I do. I’m probably the least funny person in my family. At my family gatherings, people are loud. Everyone speaks over one another to get their point across. You’ve got to be very tough for your voice to be heard. We tease each other a lot. And we’re very direct. There’s a huge economy of language in my family—we go straight to it. The character of Aunt Glo pulls no punches. I’ve always been inspired by the writer Nicky Silver, and I notice it as well with his characters: The stakes are so high, there’s no time for lofty language.
Have you begun talking to Danny Scheie about the new production?
I have. He saw the Public Theater’s production [directed by Robert O’Hara] and loved it. But I wanted to make sure he knew it was every intention of mine to rediscover this play. There’s a whole new design team, a few different actors. The only actors from the Public production that will join this one are myself and Sharon Washington, who played Aunt Glo. And Danny said, “How can we use what we all know already and push this second production forward?”

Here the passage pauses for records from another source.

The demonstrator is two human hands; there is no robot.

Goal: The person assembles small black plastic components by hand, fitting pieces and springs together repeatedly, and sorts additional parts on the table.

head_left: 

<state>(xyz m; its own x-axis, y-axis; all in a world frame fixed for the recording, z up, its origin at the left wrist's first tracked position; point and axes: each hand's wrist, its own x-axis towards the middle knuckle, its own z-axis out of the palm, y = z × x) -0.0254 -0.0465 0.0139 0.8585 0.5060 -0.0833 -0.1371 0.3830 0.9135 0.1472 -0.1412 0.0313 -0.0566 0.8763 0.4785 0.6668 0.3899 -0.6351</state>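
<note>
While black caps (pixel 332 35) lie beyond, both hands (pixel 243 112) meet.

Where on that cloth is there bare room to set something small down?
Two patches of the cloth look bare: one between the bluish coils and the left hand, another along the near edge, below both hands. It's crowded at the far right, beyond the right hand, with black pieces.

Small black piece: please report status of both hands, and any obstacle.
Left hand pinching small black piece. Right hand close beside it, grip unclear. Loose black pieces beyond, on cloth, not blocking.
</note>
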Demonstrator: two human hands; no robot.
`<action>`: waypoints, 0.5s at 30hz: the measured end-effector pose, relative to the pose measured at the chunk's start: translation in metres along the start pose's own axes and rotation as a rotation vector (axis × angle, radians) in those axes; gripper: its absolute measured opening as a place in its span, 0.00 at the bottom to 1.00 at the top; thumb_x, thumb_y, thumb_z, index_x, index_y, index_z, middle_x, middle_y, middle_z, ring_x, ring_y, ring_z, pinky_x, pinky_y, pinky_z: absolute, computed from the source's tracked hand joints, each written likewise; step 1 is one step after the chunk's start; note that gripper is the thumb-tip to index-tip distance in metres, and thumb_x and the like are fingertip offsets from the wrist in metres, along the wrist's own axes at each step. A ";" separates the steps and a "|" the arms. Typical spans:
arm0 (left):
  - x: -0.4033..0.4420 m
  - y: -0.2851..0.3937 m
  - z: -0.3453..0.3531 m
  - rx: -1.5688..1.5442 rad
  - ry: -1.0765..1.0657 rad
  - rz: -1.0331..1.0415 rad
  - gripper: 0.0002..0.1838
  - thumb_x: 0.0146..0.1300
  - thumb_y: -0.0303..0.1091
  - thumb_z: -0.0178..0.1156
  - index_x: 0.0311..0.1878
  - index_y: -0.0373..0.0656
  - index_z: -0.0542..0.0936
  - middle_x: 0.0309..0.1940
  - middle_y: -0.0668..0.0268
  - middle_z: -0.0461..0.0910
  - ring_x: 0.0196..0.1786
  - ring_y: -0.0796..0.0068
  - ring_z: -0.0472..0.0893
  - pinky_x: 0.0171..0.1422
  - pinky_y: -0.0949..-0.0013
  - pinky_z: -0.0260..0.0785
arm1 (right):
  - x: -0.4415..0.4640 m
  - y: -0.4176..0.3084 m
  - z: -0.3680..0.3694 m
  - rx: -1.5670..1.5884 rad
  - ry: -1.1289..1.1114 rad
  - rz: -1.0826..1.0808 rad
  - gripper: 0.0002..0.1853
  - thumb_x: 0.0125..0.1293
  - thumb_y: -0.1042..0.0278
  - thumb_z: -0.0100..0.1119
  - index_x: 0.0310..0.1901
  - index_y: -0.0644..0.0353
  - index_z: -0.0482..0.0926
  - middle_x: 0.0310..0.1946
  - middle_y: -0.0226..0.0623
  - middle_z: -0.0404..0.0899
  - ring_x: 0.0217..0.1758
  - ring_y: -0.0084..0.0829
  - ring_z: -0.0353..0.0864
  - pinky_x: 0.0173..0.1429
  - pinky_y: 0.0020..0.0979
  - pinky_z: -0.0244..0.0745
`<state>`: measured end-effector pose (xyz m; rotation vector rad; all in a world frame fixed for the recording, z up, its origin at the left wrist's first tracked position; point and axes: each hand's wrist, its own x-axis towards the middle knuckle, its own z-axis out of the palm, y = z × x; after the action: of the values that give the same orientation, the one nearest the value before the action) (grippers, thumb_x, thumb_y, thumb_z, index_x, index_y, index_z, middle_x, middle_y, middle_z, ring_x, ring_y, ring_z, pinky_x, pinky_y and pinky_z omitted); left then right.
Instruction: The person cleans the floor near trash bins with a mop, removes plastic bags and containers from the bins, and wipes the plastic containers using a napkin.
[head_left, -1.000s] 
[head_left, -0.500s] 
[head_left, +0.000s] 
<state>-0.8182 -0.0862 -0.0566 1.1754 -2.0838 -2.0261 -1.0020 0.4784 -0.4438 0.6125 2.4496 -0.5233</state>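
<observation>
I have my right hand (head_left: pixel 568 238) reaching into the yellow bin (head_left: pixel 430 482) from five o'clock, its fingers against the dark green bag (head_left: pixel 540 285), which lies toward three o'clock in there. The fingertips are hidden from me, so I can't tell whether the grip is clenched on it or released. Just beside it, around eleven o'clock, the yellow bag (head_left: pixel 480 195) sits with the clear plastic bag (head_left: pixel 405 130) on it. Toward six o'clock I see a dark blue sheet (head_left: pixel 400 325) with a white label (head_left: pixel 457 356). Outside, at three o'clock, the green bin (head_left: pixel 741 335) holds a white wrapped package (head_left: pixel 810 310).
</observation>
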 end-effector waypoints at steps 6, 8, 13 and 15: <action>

Have you worked with him before?
He directed my very first play, Up Jumped Springtime, at Theater Rhinoceros in San Francisco back in 1998. I first worked with him on an all-male production of Twelfth Night where he cut the character of Malvolio. I thought he was one of the most brilliant directors I’d met, and I still do. It really is full circle in my playwriting career for this play to come back home, as well. San Francisco has been my theatrical home for years; I spent my twenties there.
What’s the last song you sang in the shower?
Oh my God, just this morning I was singing “Ribbons” by Mariah Carey. (Laughs.)
What is your earliest theatrical memory?
When I was in second grade I was in a play, and I use that term lightly, about the 50 states. I went to an all African-American elementary school. This is crazy, but because I have the last name Domingo, because I have a little bit of Latin descent in me, I was given New Mexico. (Laughs.) All I had to do was go up onstage and say: “New Mexico!” It was nerve-wracking, but then I got applause. Something about it felt good.
What’s the next big item on your artistic to-do list?
I’m going to Hong Kong to shoot a movie called 400 Boys, a sci-fi thriller about a futuristic society where the commerce is exchanging body parts. I play a killer. It’s really cool and sexy, lots of techno music and motorcycles and helicopters.